Sigesbeckia orientalis

St. Paul's-wort

 

Sigesbeckia orientalis

L. 1753

pronounced: seegs-BECK-ee-uh or-ee-en-TAH-liss

(Asteraceae — the daisy family)

 

common names: St. Paul's-wort, stickyweed, xi xian cao

Sigesbeckia is for Johann Georg Siegesbeck (1686 – 1755), a Prussian physician and botanist, Director of the St. Petersburg Botanic Gardens and one-time friend of Linnaeus. He disapproved, on moral grounds, of Linnaeus’s ideas about plants having male and female sexual organs for their reproduction. He mockingly asked whether God would allow 20 men or more (the stamens) to have one wife in common (the pistil), and referred to Linnaeus’s system as “loathsome harlotry”. Linnaeus retaliated by naming this rather unpleasant little plant after him. Orientalis is Latin for ‘of the east’. The plant’s Chinese name means ‘pig pungent weed’, which is self-explanatory.

There is debate about whether the plant, Asian in origin, is also native to Australia, or introduced here.

The plant grows in soils ranging from shallow stony to the grey soils of river banks, on the edges of woods, and by streams and marshes. The plants photographed were growing on the edge of a swampy region near the West Point road. This plant, that seems to be fairly rare on Magnetic Island, is an annual erect herb that grows to about 80 cm, the stems slightly pubescent, and brownish green in colour. The leaves are lanceolate to hastate, 2 – 15 cm long by 1 – 7 cm wide, opposite in remote pairs, petiolate, with serrate margins, pubescent with glandular hairs and prominent veins. The whole plant is very sticky, and adheres to anything that touches it or brushes by.
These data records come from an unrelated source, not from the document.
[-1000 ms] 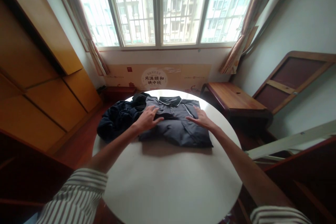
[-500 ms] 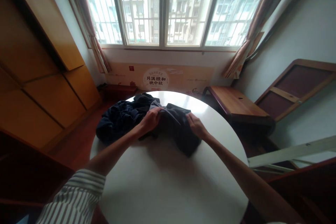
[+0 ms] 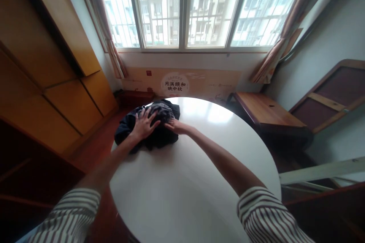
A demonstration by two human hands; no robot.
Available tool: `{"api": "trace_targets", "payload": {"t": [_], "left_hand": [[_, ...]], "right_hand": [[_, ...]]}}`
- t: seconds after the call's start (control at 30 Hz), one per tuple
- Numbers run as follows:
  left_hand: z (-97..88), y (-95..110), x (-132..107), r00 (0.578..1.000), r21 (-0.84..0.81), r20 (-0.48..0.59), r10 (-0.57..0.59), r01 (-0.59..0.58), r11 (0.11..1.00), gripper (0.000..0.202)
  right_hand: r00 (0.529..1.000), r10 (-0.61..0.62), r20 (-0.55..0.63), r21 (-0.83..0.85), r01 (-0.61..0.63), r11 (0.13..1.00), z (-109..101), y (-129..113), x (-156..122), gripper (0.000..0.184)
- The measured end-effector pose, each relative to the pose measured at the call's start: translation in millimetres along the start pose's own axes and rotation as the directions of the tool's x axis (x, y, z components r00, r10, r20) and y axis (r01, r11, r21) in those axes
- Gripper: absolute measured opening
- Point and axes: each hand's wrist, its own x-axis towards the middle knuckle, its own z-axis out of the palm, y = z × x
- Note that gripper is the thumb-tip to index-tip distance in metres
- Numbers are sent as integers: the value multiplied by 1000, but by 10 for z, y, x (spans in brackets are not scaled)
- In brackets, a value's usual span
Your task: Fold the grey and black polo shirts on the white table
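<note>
"Before you look further out, what's nearest on your feed?"

"Two striped sleeves (image 3: 265, 212), then the white bench (image 3: 199, 182) stretching ahead of me."

"And your hands?"

"My left hand (image 3: 144, 124) is palm down with its fingers spread, pressing on the clothes. My right hand (image 3: 175, 125) meets them from the right side; its fingertips blur into the cloth, so I can't tell whether it grips."

"Where's the grey shirt (image 3: 167, 109)?"

"Bunched on the dark clothes (image 3: 125, 127), towards the bench's far left. A second ago it lay folded flat beside them, collar showing; half a second ago I had it gathered between both hands. My right hand has come well over to the left since."

"Beyond that?"

"A low wooden stand (image 3: 262, 108) off to the right, then a printed banner (image 3: 211, 79) beneath the barred window (image 3: 159, 7)."
</note>
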Motion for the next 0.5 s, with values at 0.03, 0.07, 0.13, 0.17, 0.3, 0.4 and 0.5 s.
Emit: {"api": "trace_targets", "payload": {"t": [0.03, 0.07, 0.13, 0.17, 0.3, 0.4, 0.5], "left_hand": [[74, -79, -150, 993, 61, 110, -37, 30, 998, 64], [114, -173, -258, 984, 107, 174, -46, 27, 994, 64], [87, -405, -340, 983, 165, 179, -33, 3, 986, 60], [32, -533, -327, 990, 186, 134, -42, 17, 982, 58], [-159, -946, -187, 957, 236, 31, -289, 273, 933, 75], [-55, -1022, -188, 916, 304, 206, -345, 275, 912, 97], [154, -963, -254, 920, 342, 288, -266, 160, 926, 87]], "right_hand": [[999, 37, 25, -18, -37, 999, 91, 64, -137, 62], [997, 71, 24, -13, -71, 997, 154, 114, -276, 69], [992, 124, 3, -27, -123, 992, 191, 177, -526, 89], [992, 124, -8, -41, -124, 991, 173, 195, -626, 101], [996, 87, 26, -100, -84, 991, 14, 261, -756, 134], [987, 154, 38, -92, -150, 984, 4, 361, -564, 143], [984, 178, 15, -69, -177, 982, 179, 461, -272, 129]]}}
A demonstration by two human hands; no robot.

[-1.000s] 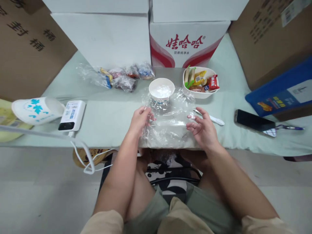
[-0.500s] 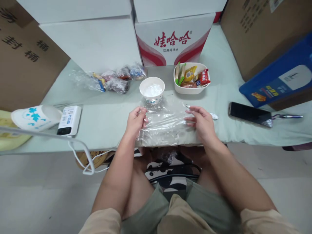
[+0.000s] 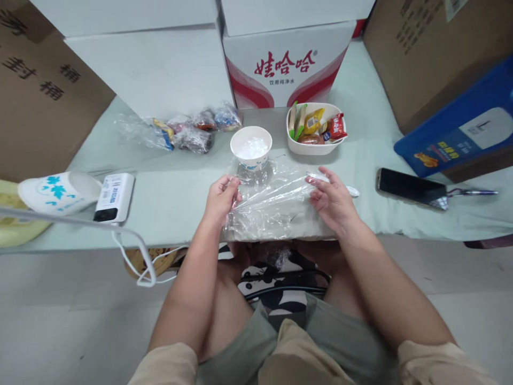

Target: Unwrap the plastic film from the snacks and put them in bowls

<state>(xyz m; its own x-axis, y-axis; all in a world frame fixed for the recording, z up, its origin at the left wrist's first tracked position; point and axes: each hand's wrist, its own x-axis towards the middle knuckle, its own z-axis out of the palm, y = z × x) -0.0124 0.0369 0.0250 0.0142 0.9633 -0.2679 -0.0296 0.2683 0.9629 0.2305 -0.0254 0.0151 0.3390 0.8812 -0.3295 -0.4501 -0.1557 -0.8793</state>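
Note:
A thin, crumpled sheet of clear plastic film [image 3: 272,206] stretches between my hands at the table's front edge; whether it is a bag I cannot tell. My left hand [image 3: 221,199] is closed, pinching its left side between thumb and fingers. At its right upper corner, the thumb and fingertips of my right hand [image 3: 331,200] pinch the film, drawing creases across it. Just beyond the film stands a white paper bowl [image 3: 251,155] with blue leaf prints and whitish, translucent contents. A white handle-like piece [image 3: 352,191] shows from behind my right hand.
Behind right, a white tub [image 3: 316,148] holds wrapped snacks. Several plastic-wrapped items [image 3: 194,140] lie behind left. A phone [image 3: 412,187] and pen are at right. At left are a white device [image 3: 115,198] and stacked paper bowls [image 3: 56,193]. Cartons [image 3: 288,69] line the back.
The film is pulled into tighter diagonal creases toward my right hand. My right hand has turned slightly, its fingers lifting a little. My left hand has barely moved.

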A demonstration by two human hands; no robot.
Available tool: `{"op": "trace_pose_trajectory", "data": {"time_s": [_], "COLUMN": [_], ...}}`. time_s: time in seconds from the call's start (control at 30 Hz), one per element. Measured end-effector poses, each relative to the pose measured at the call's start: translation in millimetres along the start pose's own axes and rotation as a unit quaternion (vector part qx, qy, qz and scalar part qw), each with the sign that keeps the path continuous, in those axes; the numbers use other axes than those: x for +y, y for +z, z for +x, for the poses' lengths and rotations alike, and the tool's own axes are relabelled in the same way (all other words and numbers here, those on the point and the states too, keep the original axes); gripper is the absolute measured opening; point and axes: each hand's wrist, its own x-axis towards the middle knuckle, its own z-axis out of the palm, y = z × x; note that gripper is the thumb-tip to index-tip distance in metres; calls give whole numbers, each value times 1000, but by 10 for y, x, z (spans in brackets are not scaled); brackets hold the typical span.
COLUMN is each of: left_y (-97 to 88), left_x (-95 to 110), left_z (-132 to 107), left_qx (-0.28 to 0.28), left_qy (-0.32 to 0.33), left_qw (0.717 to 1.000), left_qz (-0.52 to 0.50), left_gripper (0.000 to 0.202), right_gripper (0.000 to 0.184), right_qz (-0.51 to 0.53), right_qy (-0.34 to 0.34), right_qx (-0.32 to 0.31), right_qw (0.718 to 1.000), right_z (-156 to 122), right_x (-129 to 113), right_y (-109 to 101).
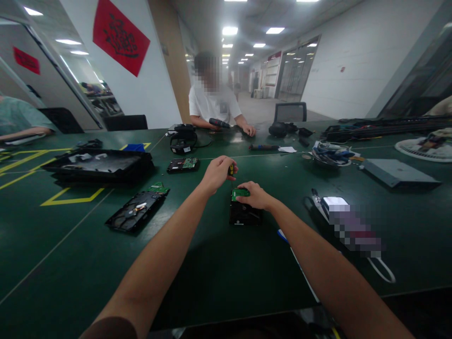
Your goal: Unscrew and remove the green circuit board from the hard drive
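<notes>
My left hand (218, 175) is closed around the yellow-and-black handle of a screwdriver (231, 170). Its thin shaft points down at the far end of a black drive-like device (243, 217) lying on the green table. A green circuit board (240, 192) sits on top of that device. My right hand (257, 196) rests over the board and the device's right side, its fingers bent and gripping the board's edge. Left of my forearm lies a black plastic housing (134, 210) with a small green board attached. Beyond it is a hard drive (182, 165) with its circuit side up.
Black trays (100, 165) are stacked at left on the green table (70, 249). At right lie a phone-like object (353, 226) with a strap, a grey metal case (400, 172) and a bundle of cables (332, 153). A person (215, 103) sits opposite, near a power screwdriver (219, 123).
</notes>
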Motion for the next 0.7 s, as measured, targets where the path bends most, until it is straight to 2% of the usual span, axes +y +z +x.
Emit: {"op": "trace_pose_trajectory", "data": {"time_s": [0.7], "left_y": [-2], "left_x": [11], "left_z": [-4], "left_qx": [9], "left_qy": [-3], "left_qw": [1000], "left_qz": [-13], "left_gripper": [20], "right_gripper": [47], "right_qz": [8], "right_qy": [-27], "right_qx": [26], "right_qw": [999], "right_z": [23], "right_x": [87], "right_y": [64]}}
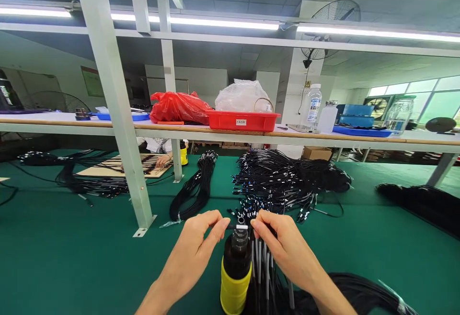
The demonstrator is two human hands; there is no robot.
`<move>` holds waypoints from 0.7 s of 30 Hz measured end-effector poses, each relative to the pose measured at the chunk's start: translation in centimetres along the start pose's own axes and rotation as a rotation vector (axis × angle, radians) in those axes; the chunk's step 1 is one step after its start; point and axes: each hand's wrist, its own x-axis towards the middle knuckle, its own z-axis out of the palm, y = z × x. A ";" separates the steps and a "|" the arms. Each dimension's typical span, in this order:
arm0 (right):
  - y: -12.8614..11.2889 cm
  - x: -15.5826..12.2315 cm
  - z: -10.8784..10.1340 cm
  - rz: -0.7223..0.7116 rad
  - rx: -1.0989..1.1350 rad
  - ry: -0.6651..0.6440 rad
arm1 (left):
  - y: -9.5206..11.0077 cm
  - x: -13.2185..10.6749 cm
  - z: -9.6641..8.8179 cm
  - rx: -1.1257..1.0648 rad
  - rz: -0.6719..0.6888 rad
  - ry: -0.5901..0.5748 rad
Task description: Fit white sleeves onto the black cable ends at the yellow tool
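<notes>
My left hand (pixel 201 243) and my right hand (pixel 278 243) each pinch one side of a thin black cable (pixel 232 227). A short white sleeve (pixel 242 227) shows on the cable between my fingertips. Just behind and below it is the metal nozzle (pixel 239 241) of a yellow and black heat gun (pixel 235 281), which stands upright with its mouth up. Whether the sleeve touches the nozzle I cannot tell. Beside the heat gun, partly behind my right hand, lies a bundle of black cables with grey sleeves (pixel 266 262).
A big heap of black cables (pixel 287 176) covers the back of the green table (pixel 89 253). A looped bundle (pixel 196 190) lies left of it, near a white shelf post (pixel 132 171). Across the table, a co-worker's hand (pixel 163 161) rests at a board. A red tray (pixel 244 121) sits overhead.
</notes>
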 end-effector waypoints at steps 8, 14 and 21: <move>0.9 1.1 0.4 0.064 0.092 0.075 | -0.2 1.0 0.1 -0.048 0.002 0.035; 2.2 1.5 -0.2 0.057 0.087 0.180 | -0.7 0.7 -0.8 -0.066 -0.047 0.055; 14.7 -2.3 0.8 0.287 -0.148 0.364 | -10.2 -5.9 -0.2 0.081 -0.275 -0.163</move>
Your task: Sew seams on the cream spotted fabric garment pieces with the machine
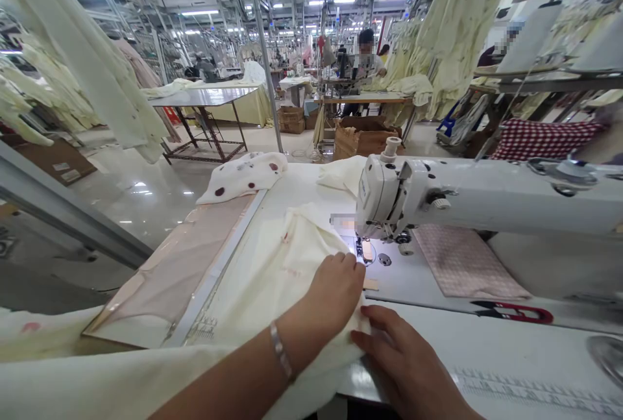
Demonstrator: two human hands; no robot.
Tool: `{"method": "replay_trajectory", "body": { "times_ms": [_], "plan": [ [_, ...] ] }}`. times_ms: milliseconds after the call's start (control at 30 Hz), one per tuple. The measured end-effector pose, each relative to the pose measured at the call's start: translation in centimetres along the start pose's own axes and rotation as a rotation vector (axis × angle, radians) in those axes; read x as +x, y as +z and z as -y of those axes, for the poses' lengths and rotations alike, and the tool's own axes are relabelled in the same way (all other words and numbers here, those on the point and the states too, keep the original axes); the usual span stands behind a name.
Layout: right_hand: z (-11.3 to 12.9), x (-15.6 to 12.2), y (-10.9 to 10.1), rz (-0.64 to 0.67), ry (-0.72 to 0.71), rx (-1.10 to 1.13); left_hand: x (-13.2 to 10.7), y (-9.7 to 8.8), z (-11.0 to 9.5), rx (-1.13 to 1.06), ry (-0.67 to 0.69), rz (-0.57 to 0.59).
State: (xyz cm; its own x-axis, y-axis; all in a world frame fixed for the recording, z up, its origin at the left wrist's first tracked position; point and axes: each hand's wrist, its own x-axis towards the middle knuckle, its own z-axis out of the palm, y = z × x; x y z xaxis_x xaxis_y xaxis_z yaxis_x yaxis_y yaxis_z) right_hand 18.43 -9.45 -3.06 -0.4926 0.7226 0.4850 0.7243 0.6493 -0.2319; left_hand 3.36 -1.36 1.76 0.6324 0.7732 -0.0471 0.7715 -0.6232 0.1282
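Observation:
Cream fabric [272, 284] spreads over the white sewing table and hangs down at the front. My left hand [337, 284], with a bracelet on the wrist, has its fingers curled down on the fabric's right edge, just in front of the needle area. Nearer to me, my right hand [396, 348] pinches the same edge between thumb and finger. The white sewing machine [382, 196] stands just beyond, its lit presser foot [360, 248] close to my left knuckles. A small beige piece [370, 284] lies beside the left hand.
Red-handled thread snips [516, 311] and a folded pink cloth [467, 264] lie on the table at right. Spotted fabric [246, 176] rests at the far left corner. Cream garments [92, 50] hang at left. A person [365, 60] sits behind cardboard boxes [363, 137].

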Motion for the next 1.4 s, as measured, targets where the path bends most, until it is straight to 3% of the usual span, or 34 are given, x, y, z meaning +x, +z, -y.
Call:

The leaves exude a sap-like secretion.

The capitulum is up to about 1 cm in diameter. The outer involucral bracts are irregular, spreading, narrow-spatulate, up to about 1 cm long, densely covered with dark stalked glands, There are about 8 ray florets, and 10 – 15 yellow disk florets. The achenes are 2 – 3 mm long, slightly angled, and black.

The secretion from the leaves contains a crystalline compound similar to aspirin. The plant is much used in Chinese traditional medicine to clear heat and release toxins. It is also considered to calm the spirit and pacify the liver, which is reckoned to be the seat of all emotions, and so it is used to treat irritability and insomnia, as well as a general anti-inflammatory and to remedy rheumatic pains. It is used externally to aid in the healing of wounds and burns, and it is also reckoned to minimize wrinkles and stretch marks.


Information about medicinal qualities of plants, or about their use as medicines, is for interest only, and is not intended to be used as a guide for the treatment of medical conditions.